**ACTIVITY:**
Your task is to copy the lines of the data below from the line holding "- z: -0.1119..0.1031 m" through the line holding "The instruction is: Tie", inclusive, exactly and with nothing added.

Dataset entries:
*** Begin section ***
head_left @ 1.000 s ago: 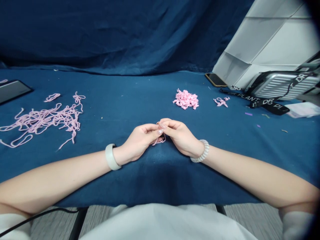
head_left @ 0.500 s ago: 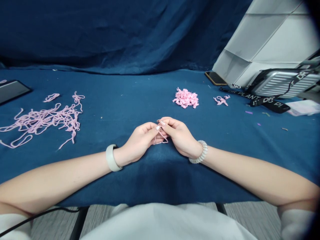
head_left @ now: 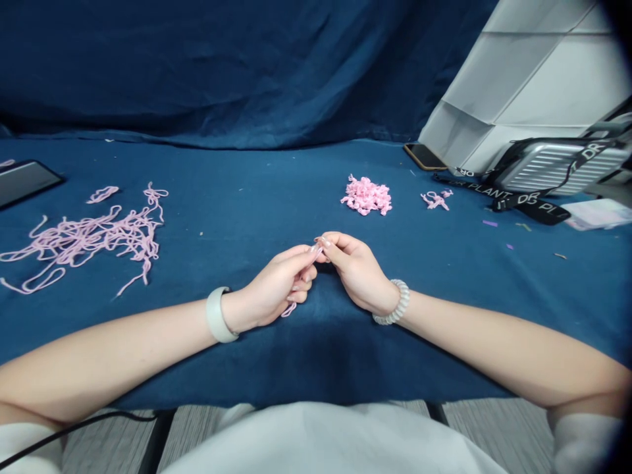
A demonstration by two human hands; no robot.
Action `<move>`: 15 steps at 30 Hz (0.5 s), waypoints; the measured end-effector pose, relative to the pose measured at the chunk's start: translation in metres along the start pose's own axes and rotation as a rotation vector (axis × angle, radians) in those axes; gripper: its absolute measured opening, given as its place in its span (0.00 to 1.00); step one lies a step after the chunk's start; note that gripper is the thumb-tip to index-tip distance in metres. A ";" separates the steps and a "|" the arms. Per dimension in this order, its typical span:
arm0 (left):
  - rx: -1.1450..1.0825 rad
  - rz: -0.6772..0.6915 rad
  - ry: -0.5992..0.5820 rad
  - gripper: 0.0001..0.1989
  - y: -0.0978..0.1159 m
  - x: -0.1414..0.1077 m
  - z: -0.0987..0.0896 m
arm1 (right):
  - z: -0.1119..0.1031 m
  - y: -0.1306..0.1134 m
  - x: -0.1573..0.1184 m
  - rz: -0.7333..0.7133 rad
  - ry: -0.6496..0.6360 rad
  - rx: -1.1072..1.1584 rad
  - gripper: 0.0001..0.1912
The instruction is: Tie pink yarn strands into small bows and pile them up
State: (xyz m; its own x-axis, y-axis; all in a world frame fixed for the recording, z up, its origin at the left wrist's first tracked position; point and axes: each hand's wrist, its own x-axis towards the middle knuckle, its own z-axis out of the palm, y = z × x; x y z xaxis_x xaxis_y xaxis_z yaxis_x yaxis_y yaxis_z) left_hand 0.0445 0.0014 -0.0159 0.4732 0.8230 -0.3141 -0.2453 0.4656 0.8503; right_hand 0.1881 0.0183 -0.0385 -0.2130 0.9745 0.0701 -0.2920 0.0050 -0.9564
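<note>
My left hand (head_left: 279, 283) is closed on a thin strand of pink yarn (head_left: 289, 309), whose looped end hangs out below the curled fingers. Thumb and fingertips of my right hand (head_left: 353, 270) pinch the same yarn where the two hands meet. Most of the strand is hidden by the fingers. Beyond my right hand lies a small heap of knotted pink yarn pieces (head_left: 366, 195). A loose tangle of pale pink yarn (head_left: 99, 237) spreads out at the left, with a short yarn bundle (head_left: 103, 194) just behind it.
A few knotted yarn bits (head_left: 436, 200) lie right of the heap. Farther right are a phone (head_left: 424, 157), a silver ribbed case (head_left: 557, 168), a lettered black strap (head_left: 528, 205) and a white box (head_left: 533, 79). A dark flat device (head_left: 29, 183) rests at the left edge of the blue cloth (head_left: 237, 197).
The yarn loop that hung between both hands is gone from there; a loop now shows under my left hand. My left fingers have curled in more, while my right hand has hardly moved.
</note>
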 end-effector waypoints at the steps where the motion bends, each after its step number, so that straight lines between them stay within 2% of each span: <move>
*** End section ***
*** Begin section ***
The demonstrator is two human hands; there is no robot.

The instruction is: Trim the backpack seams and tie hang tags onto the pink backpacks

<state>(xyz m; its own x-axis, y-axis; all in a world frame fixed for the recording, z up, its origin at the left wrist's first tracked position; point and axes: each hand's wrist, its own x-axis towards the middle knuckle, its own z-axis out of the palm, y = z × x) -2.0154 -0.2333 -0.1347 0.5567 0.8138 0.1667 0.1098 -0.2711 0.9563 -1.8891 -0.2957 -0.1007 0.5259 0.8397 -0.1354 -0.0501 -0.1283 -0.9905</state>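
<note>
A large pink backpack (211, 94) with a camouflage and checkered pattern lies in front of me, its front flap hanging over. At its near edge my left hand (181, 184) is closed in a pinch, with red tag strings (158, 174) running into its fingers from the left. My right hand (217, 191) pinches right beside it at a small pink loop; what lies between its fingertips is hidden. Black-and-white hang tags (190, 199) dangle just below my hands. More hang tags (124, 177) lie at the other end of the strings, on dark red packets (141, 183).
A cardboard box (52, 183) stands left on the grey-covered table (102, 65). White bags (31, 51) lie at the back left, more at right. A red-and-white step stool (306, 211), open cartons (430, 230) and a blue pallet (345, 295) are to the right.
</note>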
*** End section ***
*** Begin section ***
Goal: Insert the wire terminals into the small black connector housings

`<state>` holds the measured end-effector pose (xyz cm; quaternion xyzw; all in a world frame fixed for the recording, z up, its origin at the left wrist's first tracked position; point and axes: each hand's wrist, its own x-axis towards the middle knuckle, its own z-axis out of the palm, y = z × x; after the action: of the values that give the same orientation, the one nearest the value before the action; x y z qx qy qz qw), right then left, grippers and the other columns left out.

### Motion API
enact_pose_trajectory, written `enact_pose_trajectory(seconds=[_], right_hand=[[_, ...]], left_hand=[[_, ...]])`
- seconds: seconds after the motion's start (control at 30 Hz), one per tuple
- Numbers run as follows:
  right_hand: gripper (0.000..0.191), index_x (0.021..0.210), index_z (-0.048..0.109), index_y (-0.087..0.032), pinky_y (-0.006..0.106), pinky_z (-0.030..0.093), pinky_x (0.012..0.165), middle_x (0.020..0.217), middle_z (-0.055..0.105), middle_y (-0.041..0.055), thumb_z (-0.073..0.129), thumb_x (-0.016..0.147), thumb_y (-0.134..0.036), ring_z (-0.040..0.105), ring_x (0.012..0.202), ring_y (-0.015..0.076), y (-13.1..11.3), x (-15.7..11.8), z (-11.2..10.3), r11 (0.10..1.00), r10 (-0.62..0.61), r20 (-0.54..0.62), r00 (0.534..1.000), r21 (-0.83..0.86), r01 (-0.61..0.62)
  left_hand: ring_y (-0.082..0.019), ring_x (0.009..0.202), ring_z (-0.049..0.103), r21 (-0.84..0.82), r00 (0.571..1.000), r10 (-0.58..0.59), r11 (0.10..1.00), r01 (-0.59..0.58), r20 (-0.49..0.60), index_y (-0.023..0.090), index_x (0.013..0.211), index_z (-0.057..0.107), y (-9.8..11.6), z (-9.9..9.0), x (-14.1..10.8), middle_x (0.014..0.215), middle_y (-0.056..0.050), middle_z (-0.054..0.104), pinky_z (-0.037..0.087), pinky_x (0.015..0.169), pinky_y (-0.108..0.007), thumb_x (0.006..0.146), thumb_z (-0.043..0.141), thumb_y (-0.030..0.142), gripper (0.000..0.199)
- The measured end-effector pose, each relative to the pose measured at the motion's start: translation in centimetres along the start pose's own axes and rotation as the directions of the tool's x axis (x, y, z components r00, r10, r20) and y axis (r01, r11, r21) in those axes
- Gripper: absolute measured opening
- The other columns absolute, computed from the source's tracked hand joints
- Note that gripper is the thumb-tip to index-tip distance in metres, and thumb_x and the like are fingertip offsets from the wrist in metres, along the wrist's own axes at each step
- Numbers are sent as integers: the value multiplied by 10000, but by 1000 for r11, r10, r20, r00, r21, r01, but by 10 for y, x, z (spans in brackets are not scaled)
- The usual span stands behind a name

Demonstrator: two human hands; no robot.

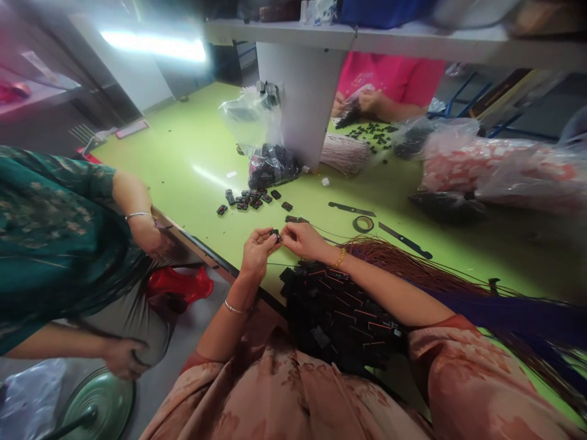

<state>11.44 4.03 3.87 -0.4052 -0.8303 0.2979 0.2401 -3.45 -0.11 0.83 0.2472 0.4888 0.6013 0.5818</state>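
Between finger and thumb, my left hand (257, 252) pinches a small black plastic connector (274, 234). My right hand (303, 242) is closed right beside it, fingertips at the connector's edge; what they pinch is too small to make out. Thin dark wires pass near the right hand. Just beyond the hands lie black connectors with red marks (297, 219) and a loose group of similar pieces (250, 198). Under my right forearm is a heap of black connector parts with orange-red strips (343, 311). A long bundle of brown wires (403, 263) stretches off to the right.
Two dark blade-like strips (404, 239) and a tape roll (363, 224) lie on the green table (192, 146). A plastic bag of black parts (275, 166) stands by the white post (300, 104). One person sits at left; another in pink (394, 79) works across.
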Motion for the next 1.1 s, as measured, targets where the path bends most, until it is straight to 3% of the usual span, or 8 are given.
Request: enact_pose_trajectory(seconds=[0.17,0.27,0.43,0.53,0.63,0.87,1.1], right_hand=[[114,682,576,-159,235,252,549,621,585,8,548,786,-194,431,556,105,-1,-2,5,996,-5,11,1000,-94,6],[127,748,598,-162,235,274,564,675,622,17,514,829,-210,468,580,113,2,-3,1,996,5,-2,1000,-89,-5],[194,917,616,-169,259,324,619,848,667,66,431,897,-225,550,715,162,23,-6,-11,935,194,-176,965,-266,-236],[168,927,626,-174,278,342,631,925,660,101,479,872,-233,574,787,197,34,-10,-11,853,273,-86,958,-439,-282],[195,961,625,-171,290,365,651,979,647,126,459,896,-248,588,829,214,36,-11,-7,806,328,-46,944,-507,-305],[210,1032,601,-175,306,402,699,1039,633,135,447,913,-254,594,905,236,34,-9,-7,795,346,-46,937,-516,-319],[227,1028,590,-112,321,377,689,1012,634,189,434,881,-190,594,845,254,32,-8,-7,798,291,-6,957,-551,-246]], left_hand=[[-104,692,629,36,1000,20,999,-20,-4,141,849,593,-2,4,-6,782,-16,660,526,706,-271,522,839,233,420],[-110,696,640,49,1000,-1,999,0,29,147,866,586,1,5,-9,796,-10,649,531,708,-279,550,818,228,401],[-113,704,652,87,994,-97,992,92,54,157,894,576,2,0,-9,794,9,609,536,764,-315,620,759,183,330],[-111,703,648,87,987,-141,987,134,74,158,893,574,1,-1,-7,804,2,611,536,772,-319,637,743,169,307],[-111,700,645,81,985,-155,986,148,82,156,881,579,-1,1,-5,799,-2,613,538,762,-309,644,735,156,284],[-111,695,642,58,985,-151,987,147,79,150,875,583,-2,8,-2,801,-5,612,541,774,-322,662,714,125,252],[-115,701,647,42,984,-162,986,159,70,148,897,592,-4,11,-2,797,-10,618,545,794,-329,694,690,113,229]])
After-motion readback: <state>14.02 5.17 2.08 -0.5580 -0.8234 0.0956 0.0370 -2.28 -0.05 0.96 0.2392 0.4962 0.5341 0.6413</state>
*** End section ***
**TASK ANSWER:**
  - z: -0.1119..0.1031 m
  - y: -0.1306..0.1134 m
  - x: -0.1573..0.1184 m
  - rz: -0.7333..0.7133 rad
  - ry: -0.6496..0.6360 rad
  - rx: -1.1072..1.1584 rad
  - gripper: 0.0001..0.1912
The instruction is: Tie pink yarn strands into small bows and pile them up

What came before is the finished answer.